Durante décadas, o SNS foi mais do que um prestador de cuidados. Foi um espaço de missão, de pertença e de transmissão de conhecimento. Um lugar onde a doença nunca foi tratada como um negócio e onde o médico mais experiente assumia a responsabilidade de formar o mais novo, garantindo continuidade, qualidade e ganhos reais em saúde para a população.

Criado a 15 de setembro de 1979, o SNS nasceu para assegurar o acesso equitativo aos cuidados de saúde, independentemente da condição económica ou do local de residência. Representou — e continua a representar — uma das maiores conquistas da democracia portuguesa e do Estado social.

Hoje, porém, esse legado está seriamente ameaçado.

Os médicos internos, pilar fundamental do SNS, são cada vez mais encarados como meros recursos para tapar falhas em escalas de urgência cronicamente desfalcadas. Trabalham frequentemente com equipas instáveis e, em situações particularmente graves, exercem funções praticamente sem tutela adequada. Aquilo que deveria ser um período estruturado de formação tornou-se, demasiadas vezes, um exercício de sobrevivência profissional.

Como é possível que o médico que está na primeira linha de contacto com o doente não esteja sequer integrado na carreira médica? Como poderá este médico, no futuro, formar novas gerações, se não lhe é garantido nem tempo, nem condições para estudar, aprender e crescer? Como é aceitável que um dos elementos mais basilares do SNS seja também um dos mais vulneráveis ao assédio e à precariedade?

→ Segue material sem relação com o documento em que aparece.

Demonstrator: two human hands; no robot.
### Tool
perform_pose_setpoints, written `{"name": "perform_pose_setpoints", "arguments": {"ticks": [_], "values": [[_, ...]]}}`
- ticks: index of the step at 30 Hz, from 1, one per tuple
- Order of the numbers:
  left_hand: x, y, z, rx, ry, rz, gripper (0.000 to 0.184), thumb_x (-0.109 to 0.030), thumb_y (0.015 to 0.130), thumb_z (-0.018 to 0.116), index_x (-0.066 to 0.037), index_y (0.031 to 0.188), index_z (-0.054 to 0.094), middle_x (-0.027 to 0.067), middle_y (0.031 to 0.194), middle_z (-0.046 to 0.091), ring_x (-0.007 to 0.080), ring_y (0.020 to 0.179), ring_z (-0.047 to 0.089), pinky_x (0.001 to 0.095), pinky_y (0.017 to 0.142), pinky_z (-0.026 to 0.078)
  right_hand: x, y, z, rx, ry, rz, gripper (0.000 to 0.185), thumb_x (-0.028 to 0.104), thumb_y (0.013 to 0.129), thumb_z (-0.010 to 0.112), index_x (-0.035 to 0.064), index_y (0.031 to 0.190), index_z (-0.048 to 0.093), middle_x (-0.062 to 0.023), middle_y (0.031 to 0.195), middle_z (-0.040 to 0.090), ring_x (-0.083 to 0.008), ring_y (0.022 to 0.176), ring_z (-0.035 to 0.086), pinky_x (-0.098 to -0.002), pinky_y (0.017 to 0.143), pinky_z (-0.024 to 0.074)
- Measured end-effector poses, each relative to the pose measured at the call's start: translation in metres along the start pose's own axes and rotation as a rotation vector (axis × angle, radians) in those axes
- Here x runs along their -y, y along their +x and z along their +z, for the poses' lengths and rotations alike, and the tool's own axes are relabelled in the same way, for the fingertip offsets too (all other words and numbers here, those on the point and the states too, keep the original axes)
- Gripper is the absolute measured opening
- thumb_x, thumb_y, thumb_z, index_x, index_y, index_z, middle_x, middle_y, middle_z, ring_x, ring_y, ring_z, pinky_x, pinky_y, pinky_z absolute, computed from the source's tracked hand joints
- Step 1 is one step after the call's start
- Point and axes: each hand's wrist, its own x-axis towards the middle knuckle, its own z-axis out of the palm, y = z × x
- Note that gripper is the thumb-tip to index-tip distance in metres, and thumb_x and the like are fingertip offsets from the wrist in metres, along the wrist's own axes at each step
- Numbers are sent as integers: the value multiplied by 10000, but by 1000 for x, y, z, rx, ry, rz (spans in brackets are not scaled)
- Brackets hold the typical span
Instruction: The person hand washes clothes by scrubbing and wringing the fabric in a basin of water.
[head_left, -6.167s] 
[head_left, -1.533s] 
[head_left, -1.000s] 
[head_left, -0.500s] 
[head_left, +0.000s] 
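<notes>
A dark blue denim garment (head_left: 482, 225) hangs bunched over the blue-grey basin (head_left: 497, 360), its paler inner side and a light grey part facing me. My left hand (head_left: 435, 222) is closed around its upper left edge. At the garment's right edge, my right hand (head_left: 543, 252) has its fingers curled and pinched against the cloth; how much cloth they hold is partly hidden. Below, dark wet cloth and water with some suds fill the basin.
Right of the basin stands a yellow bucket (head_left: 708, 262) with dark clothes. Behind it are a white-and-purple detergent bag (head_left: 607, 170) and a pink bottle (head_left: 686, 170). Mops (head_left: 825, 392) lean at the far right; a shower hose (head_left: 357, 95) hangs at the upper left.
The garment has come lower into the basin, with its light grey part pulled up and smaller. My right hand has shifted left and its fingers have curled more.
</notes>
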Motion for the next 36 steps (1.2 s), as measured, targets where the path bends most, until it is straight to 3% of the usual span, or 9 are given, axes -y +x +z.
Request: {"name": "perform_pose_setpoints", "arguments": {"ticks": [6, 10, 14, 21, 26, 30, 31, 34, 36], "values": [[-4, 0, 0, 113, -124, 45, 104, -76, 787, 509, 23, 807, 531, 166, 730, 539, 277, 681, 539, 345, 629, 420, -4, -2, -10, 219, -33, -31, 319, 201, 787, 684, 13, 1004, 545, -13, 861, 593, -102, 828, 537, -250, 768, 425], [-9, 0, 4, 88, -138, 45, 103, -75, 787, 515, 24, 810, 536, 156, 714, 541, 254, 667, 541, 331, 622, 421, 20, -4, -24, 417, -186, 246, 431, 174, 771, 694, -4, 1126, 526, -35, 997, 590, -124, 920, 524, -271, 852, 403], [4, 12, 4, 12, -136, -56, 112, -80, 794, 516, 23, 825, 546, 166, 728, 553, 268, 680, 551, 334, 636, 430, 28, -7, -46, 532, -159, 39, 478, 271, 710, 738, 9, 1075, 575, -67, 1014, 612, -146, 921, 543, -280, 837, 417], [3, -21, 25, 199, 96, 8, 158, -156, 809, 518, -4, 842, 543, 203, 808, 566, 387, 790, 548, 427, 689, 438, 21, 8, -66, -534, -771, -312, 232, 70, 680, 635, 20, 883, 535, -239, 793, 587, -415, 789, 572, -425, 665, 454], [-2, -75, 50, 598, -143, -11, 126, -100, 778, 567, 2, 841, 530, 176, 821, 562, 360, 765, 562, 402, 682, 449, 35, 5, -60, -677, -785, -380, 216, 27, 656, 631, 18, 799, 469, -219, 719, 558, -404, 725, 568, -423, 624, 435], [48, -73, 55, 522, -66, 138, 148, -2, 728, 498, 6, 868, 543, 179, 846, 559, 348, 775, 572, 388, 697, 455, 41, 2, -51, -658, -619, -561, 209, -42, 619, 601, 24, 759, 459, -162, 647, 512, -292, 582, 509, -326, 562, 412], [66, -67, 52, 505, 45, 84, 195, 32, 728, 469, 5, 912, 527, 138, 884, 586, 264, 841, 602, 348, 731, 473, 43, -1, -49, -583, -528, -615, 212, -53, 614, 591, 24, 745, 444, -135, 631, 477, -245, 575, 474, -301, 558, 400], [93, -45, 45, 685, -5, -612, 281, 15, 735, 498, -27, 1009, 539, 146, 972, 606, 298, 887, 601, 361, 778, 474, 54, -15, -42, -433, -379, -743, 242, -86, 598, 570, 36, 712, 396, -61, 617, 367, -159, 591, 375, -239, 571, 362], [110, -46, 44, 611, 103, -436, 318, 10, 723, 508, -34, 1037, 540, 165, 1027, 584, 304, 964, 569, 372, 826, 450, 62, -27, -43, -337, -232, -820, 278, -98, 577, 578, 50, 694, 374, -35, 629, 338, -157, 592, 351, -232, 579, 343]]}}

As consequências estão à vista: um número crescente de vagas de acesso à especialidade fica por preencher, refletindo um sistema que já não consegue reter nem motivar os seus profissionais mais jovens.

A ti, médico interno, que acreditas na equidade dos cuidados de saúde, que queres melhores condições de trabalho e que defendes um SNS público, forte e exemplar: não baixes os braços. O futuro do SNS também depende de ti — e da tua voz.